Task brief: Reproduce the whole listing below exactly.

Data shown:
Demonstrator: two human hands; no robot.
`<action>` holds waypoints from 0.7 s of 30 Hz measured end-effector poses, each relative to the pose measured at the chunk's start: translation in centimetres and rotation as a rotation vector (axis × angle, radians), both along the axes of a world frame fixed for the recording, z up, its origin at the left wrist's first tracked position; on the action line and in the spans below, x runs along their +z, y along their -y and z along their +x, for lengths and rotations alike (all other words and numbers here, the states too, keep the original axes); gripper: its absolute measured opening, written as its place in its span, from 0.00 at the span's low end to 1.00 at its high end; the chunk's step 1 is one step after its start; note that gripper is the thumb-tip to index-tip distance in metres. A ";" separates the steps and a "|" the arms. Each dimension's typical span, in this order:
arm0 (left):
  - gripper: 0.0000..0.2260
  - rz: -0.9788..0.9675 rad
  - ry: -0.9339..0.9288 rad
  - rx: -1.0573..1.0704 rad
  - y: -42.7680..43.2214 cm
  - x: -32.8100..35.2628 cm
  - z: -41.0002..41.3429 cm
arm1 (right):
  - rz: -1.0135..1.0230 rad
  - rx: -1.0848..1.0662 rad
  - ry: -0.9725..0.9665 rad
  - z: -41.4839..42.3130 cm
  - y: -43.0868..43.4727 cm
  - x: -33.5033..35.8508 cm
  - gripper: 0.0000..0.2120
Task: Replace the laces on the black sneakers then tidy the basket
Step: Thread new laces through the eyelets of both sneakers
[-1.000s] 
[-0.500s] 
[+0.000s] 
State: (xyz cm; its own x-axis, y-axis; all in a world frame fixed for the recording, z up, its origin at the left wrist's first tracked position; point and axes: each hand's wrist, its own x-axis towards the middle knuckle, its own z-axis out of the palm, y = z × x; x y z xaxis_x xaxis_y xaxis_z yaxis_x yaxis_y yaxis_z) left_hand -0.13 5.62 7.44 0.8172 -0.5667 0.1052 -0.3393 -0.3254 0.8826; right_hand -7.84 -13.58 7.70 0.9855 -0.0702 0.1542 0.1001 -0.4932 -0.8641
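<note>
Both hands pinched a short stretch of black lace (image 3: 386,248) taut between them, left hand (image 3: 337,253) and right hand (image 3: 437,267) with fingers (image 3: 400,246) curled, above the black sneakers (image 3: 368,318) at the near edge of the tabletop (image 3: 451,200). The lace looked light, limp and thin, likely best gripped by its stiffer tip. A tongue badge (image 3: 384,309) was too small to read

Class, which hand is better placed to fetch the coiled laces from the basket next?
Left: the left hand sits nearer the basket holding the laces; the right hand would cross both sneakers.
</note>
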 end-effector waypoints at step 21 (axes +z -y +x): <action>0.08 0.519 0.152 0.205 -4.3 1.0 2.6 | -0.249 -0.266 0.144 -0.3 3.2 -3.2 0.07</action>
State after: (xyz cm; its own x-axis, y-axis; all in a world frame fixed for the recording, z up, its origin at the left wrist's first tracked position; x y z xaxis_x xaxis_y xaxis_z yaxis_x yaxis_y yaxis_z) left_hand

Exercise result:
Demonstrator: two human hands; no robot.
`<action>` holds waypoints from 0.7 s of 30 Hz measured end-effector poses, each relative to the pose measured at the chunk's start: translation in centimetres and rotation as a rotation vector (axis × angle, radians), both along the axes of a world frame fixed for the recording, z up, its origin at the left wrist's first tracked position; on the action line and in the spans below, x runs along their +z, y along their -y and z along their +x, for lengths and rotations alike (all other words and numbers here, the states too, keep the original axes); gripper: its absolute measured opening, written as its place in its span, from 0.00 at the span's low end to 1.00 at its high end; the chunk's step 1 is one step after its start; note that gripper is the thumb-tip to index-tip distance in metres. A ";" separates the steps and a "|" the arms. Each dimension's typical span, in this order:
arm0 (left):
  - gripper: 0.0000..0.2260
  - rz: -0.9788..0.9675 rad
  - ry: -0.9339..0.9288 rad
  - rx: -1.0573..1.0704 rad
  - y: -42.7680..43.2214 cm
  - x: -32.8100..35.2628 cm
  - z: -41.0002..41.3429 cm
arm1 (right):
  - rz: -1.0135..1.0230 rad
  - rx: -1.0848..1.0662 rad
  - ry: -0.9725..0.9665 rad
  - z: -41.4839..42.3130 cm
  - y: -43.0868..43.4727 cm
  - x: -33.5033..35.8508 cm
  - gripper: 0.0000..0.2120
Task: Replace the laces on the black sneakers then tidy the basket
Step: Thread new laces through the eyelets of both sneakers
[-1.000s] 
[-0.500s] 
[+0.000s] 
State: (xyz cm; its own x-axis, y-axis; all in a world frame fixed for the recording, z up, its origin at the left wrist's first tracked position; point and axes: each hand's wrist, its own x-axis towards the middle knuckle, its own z-axis out of the palm, y = z × x; x y z xaxis_x xaxis_y xaxis_z yaxis_x yaxis_y yaxis_z) left_hand -0.13 5.62 7.44 0.8172 -0.5667 0.1052 -0.3393 -0.3254 0.8826; right_hand -7.84 -13.58 7.70 0.9855 -0.0702 0.1542 0.1001 -0.4932 -0.8641
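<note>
Both hands pinched a short stretch of black lace (image 3: 386,248) taut between them, left hand (image 3: 337,253) and right hand (image 3: 437,267) with fingers (image 3: 400,246) curled, above the black sneakers (image 3: 368,318) at the near edge of the tabletop (image 3: 451,200). The lace looked light, limp and thin, likely best gripped by its stiffer tip. A tongue badge (image 3: 384,309) was too small to read

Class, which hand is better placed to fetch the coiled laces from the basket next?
Left: the left hand sits nearer the basket holding the laces; the right hand would cross both sneakers.
</note>
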 end-effector waypoints at step 21 (axes +z -y +x): <action>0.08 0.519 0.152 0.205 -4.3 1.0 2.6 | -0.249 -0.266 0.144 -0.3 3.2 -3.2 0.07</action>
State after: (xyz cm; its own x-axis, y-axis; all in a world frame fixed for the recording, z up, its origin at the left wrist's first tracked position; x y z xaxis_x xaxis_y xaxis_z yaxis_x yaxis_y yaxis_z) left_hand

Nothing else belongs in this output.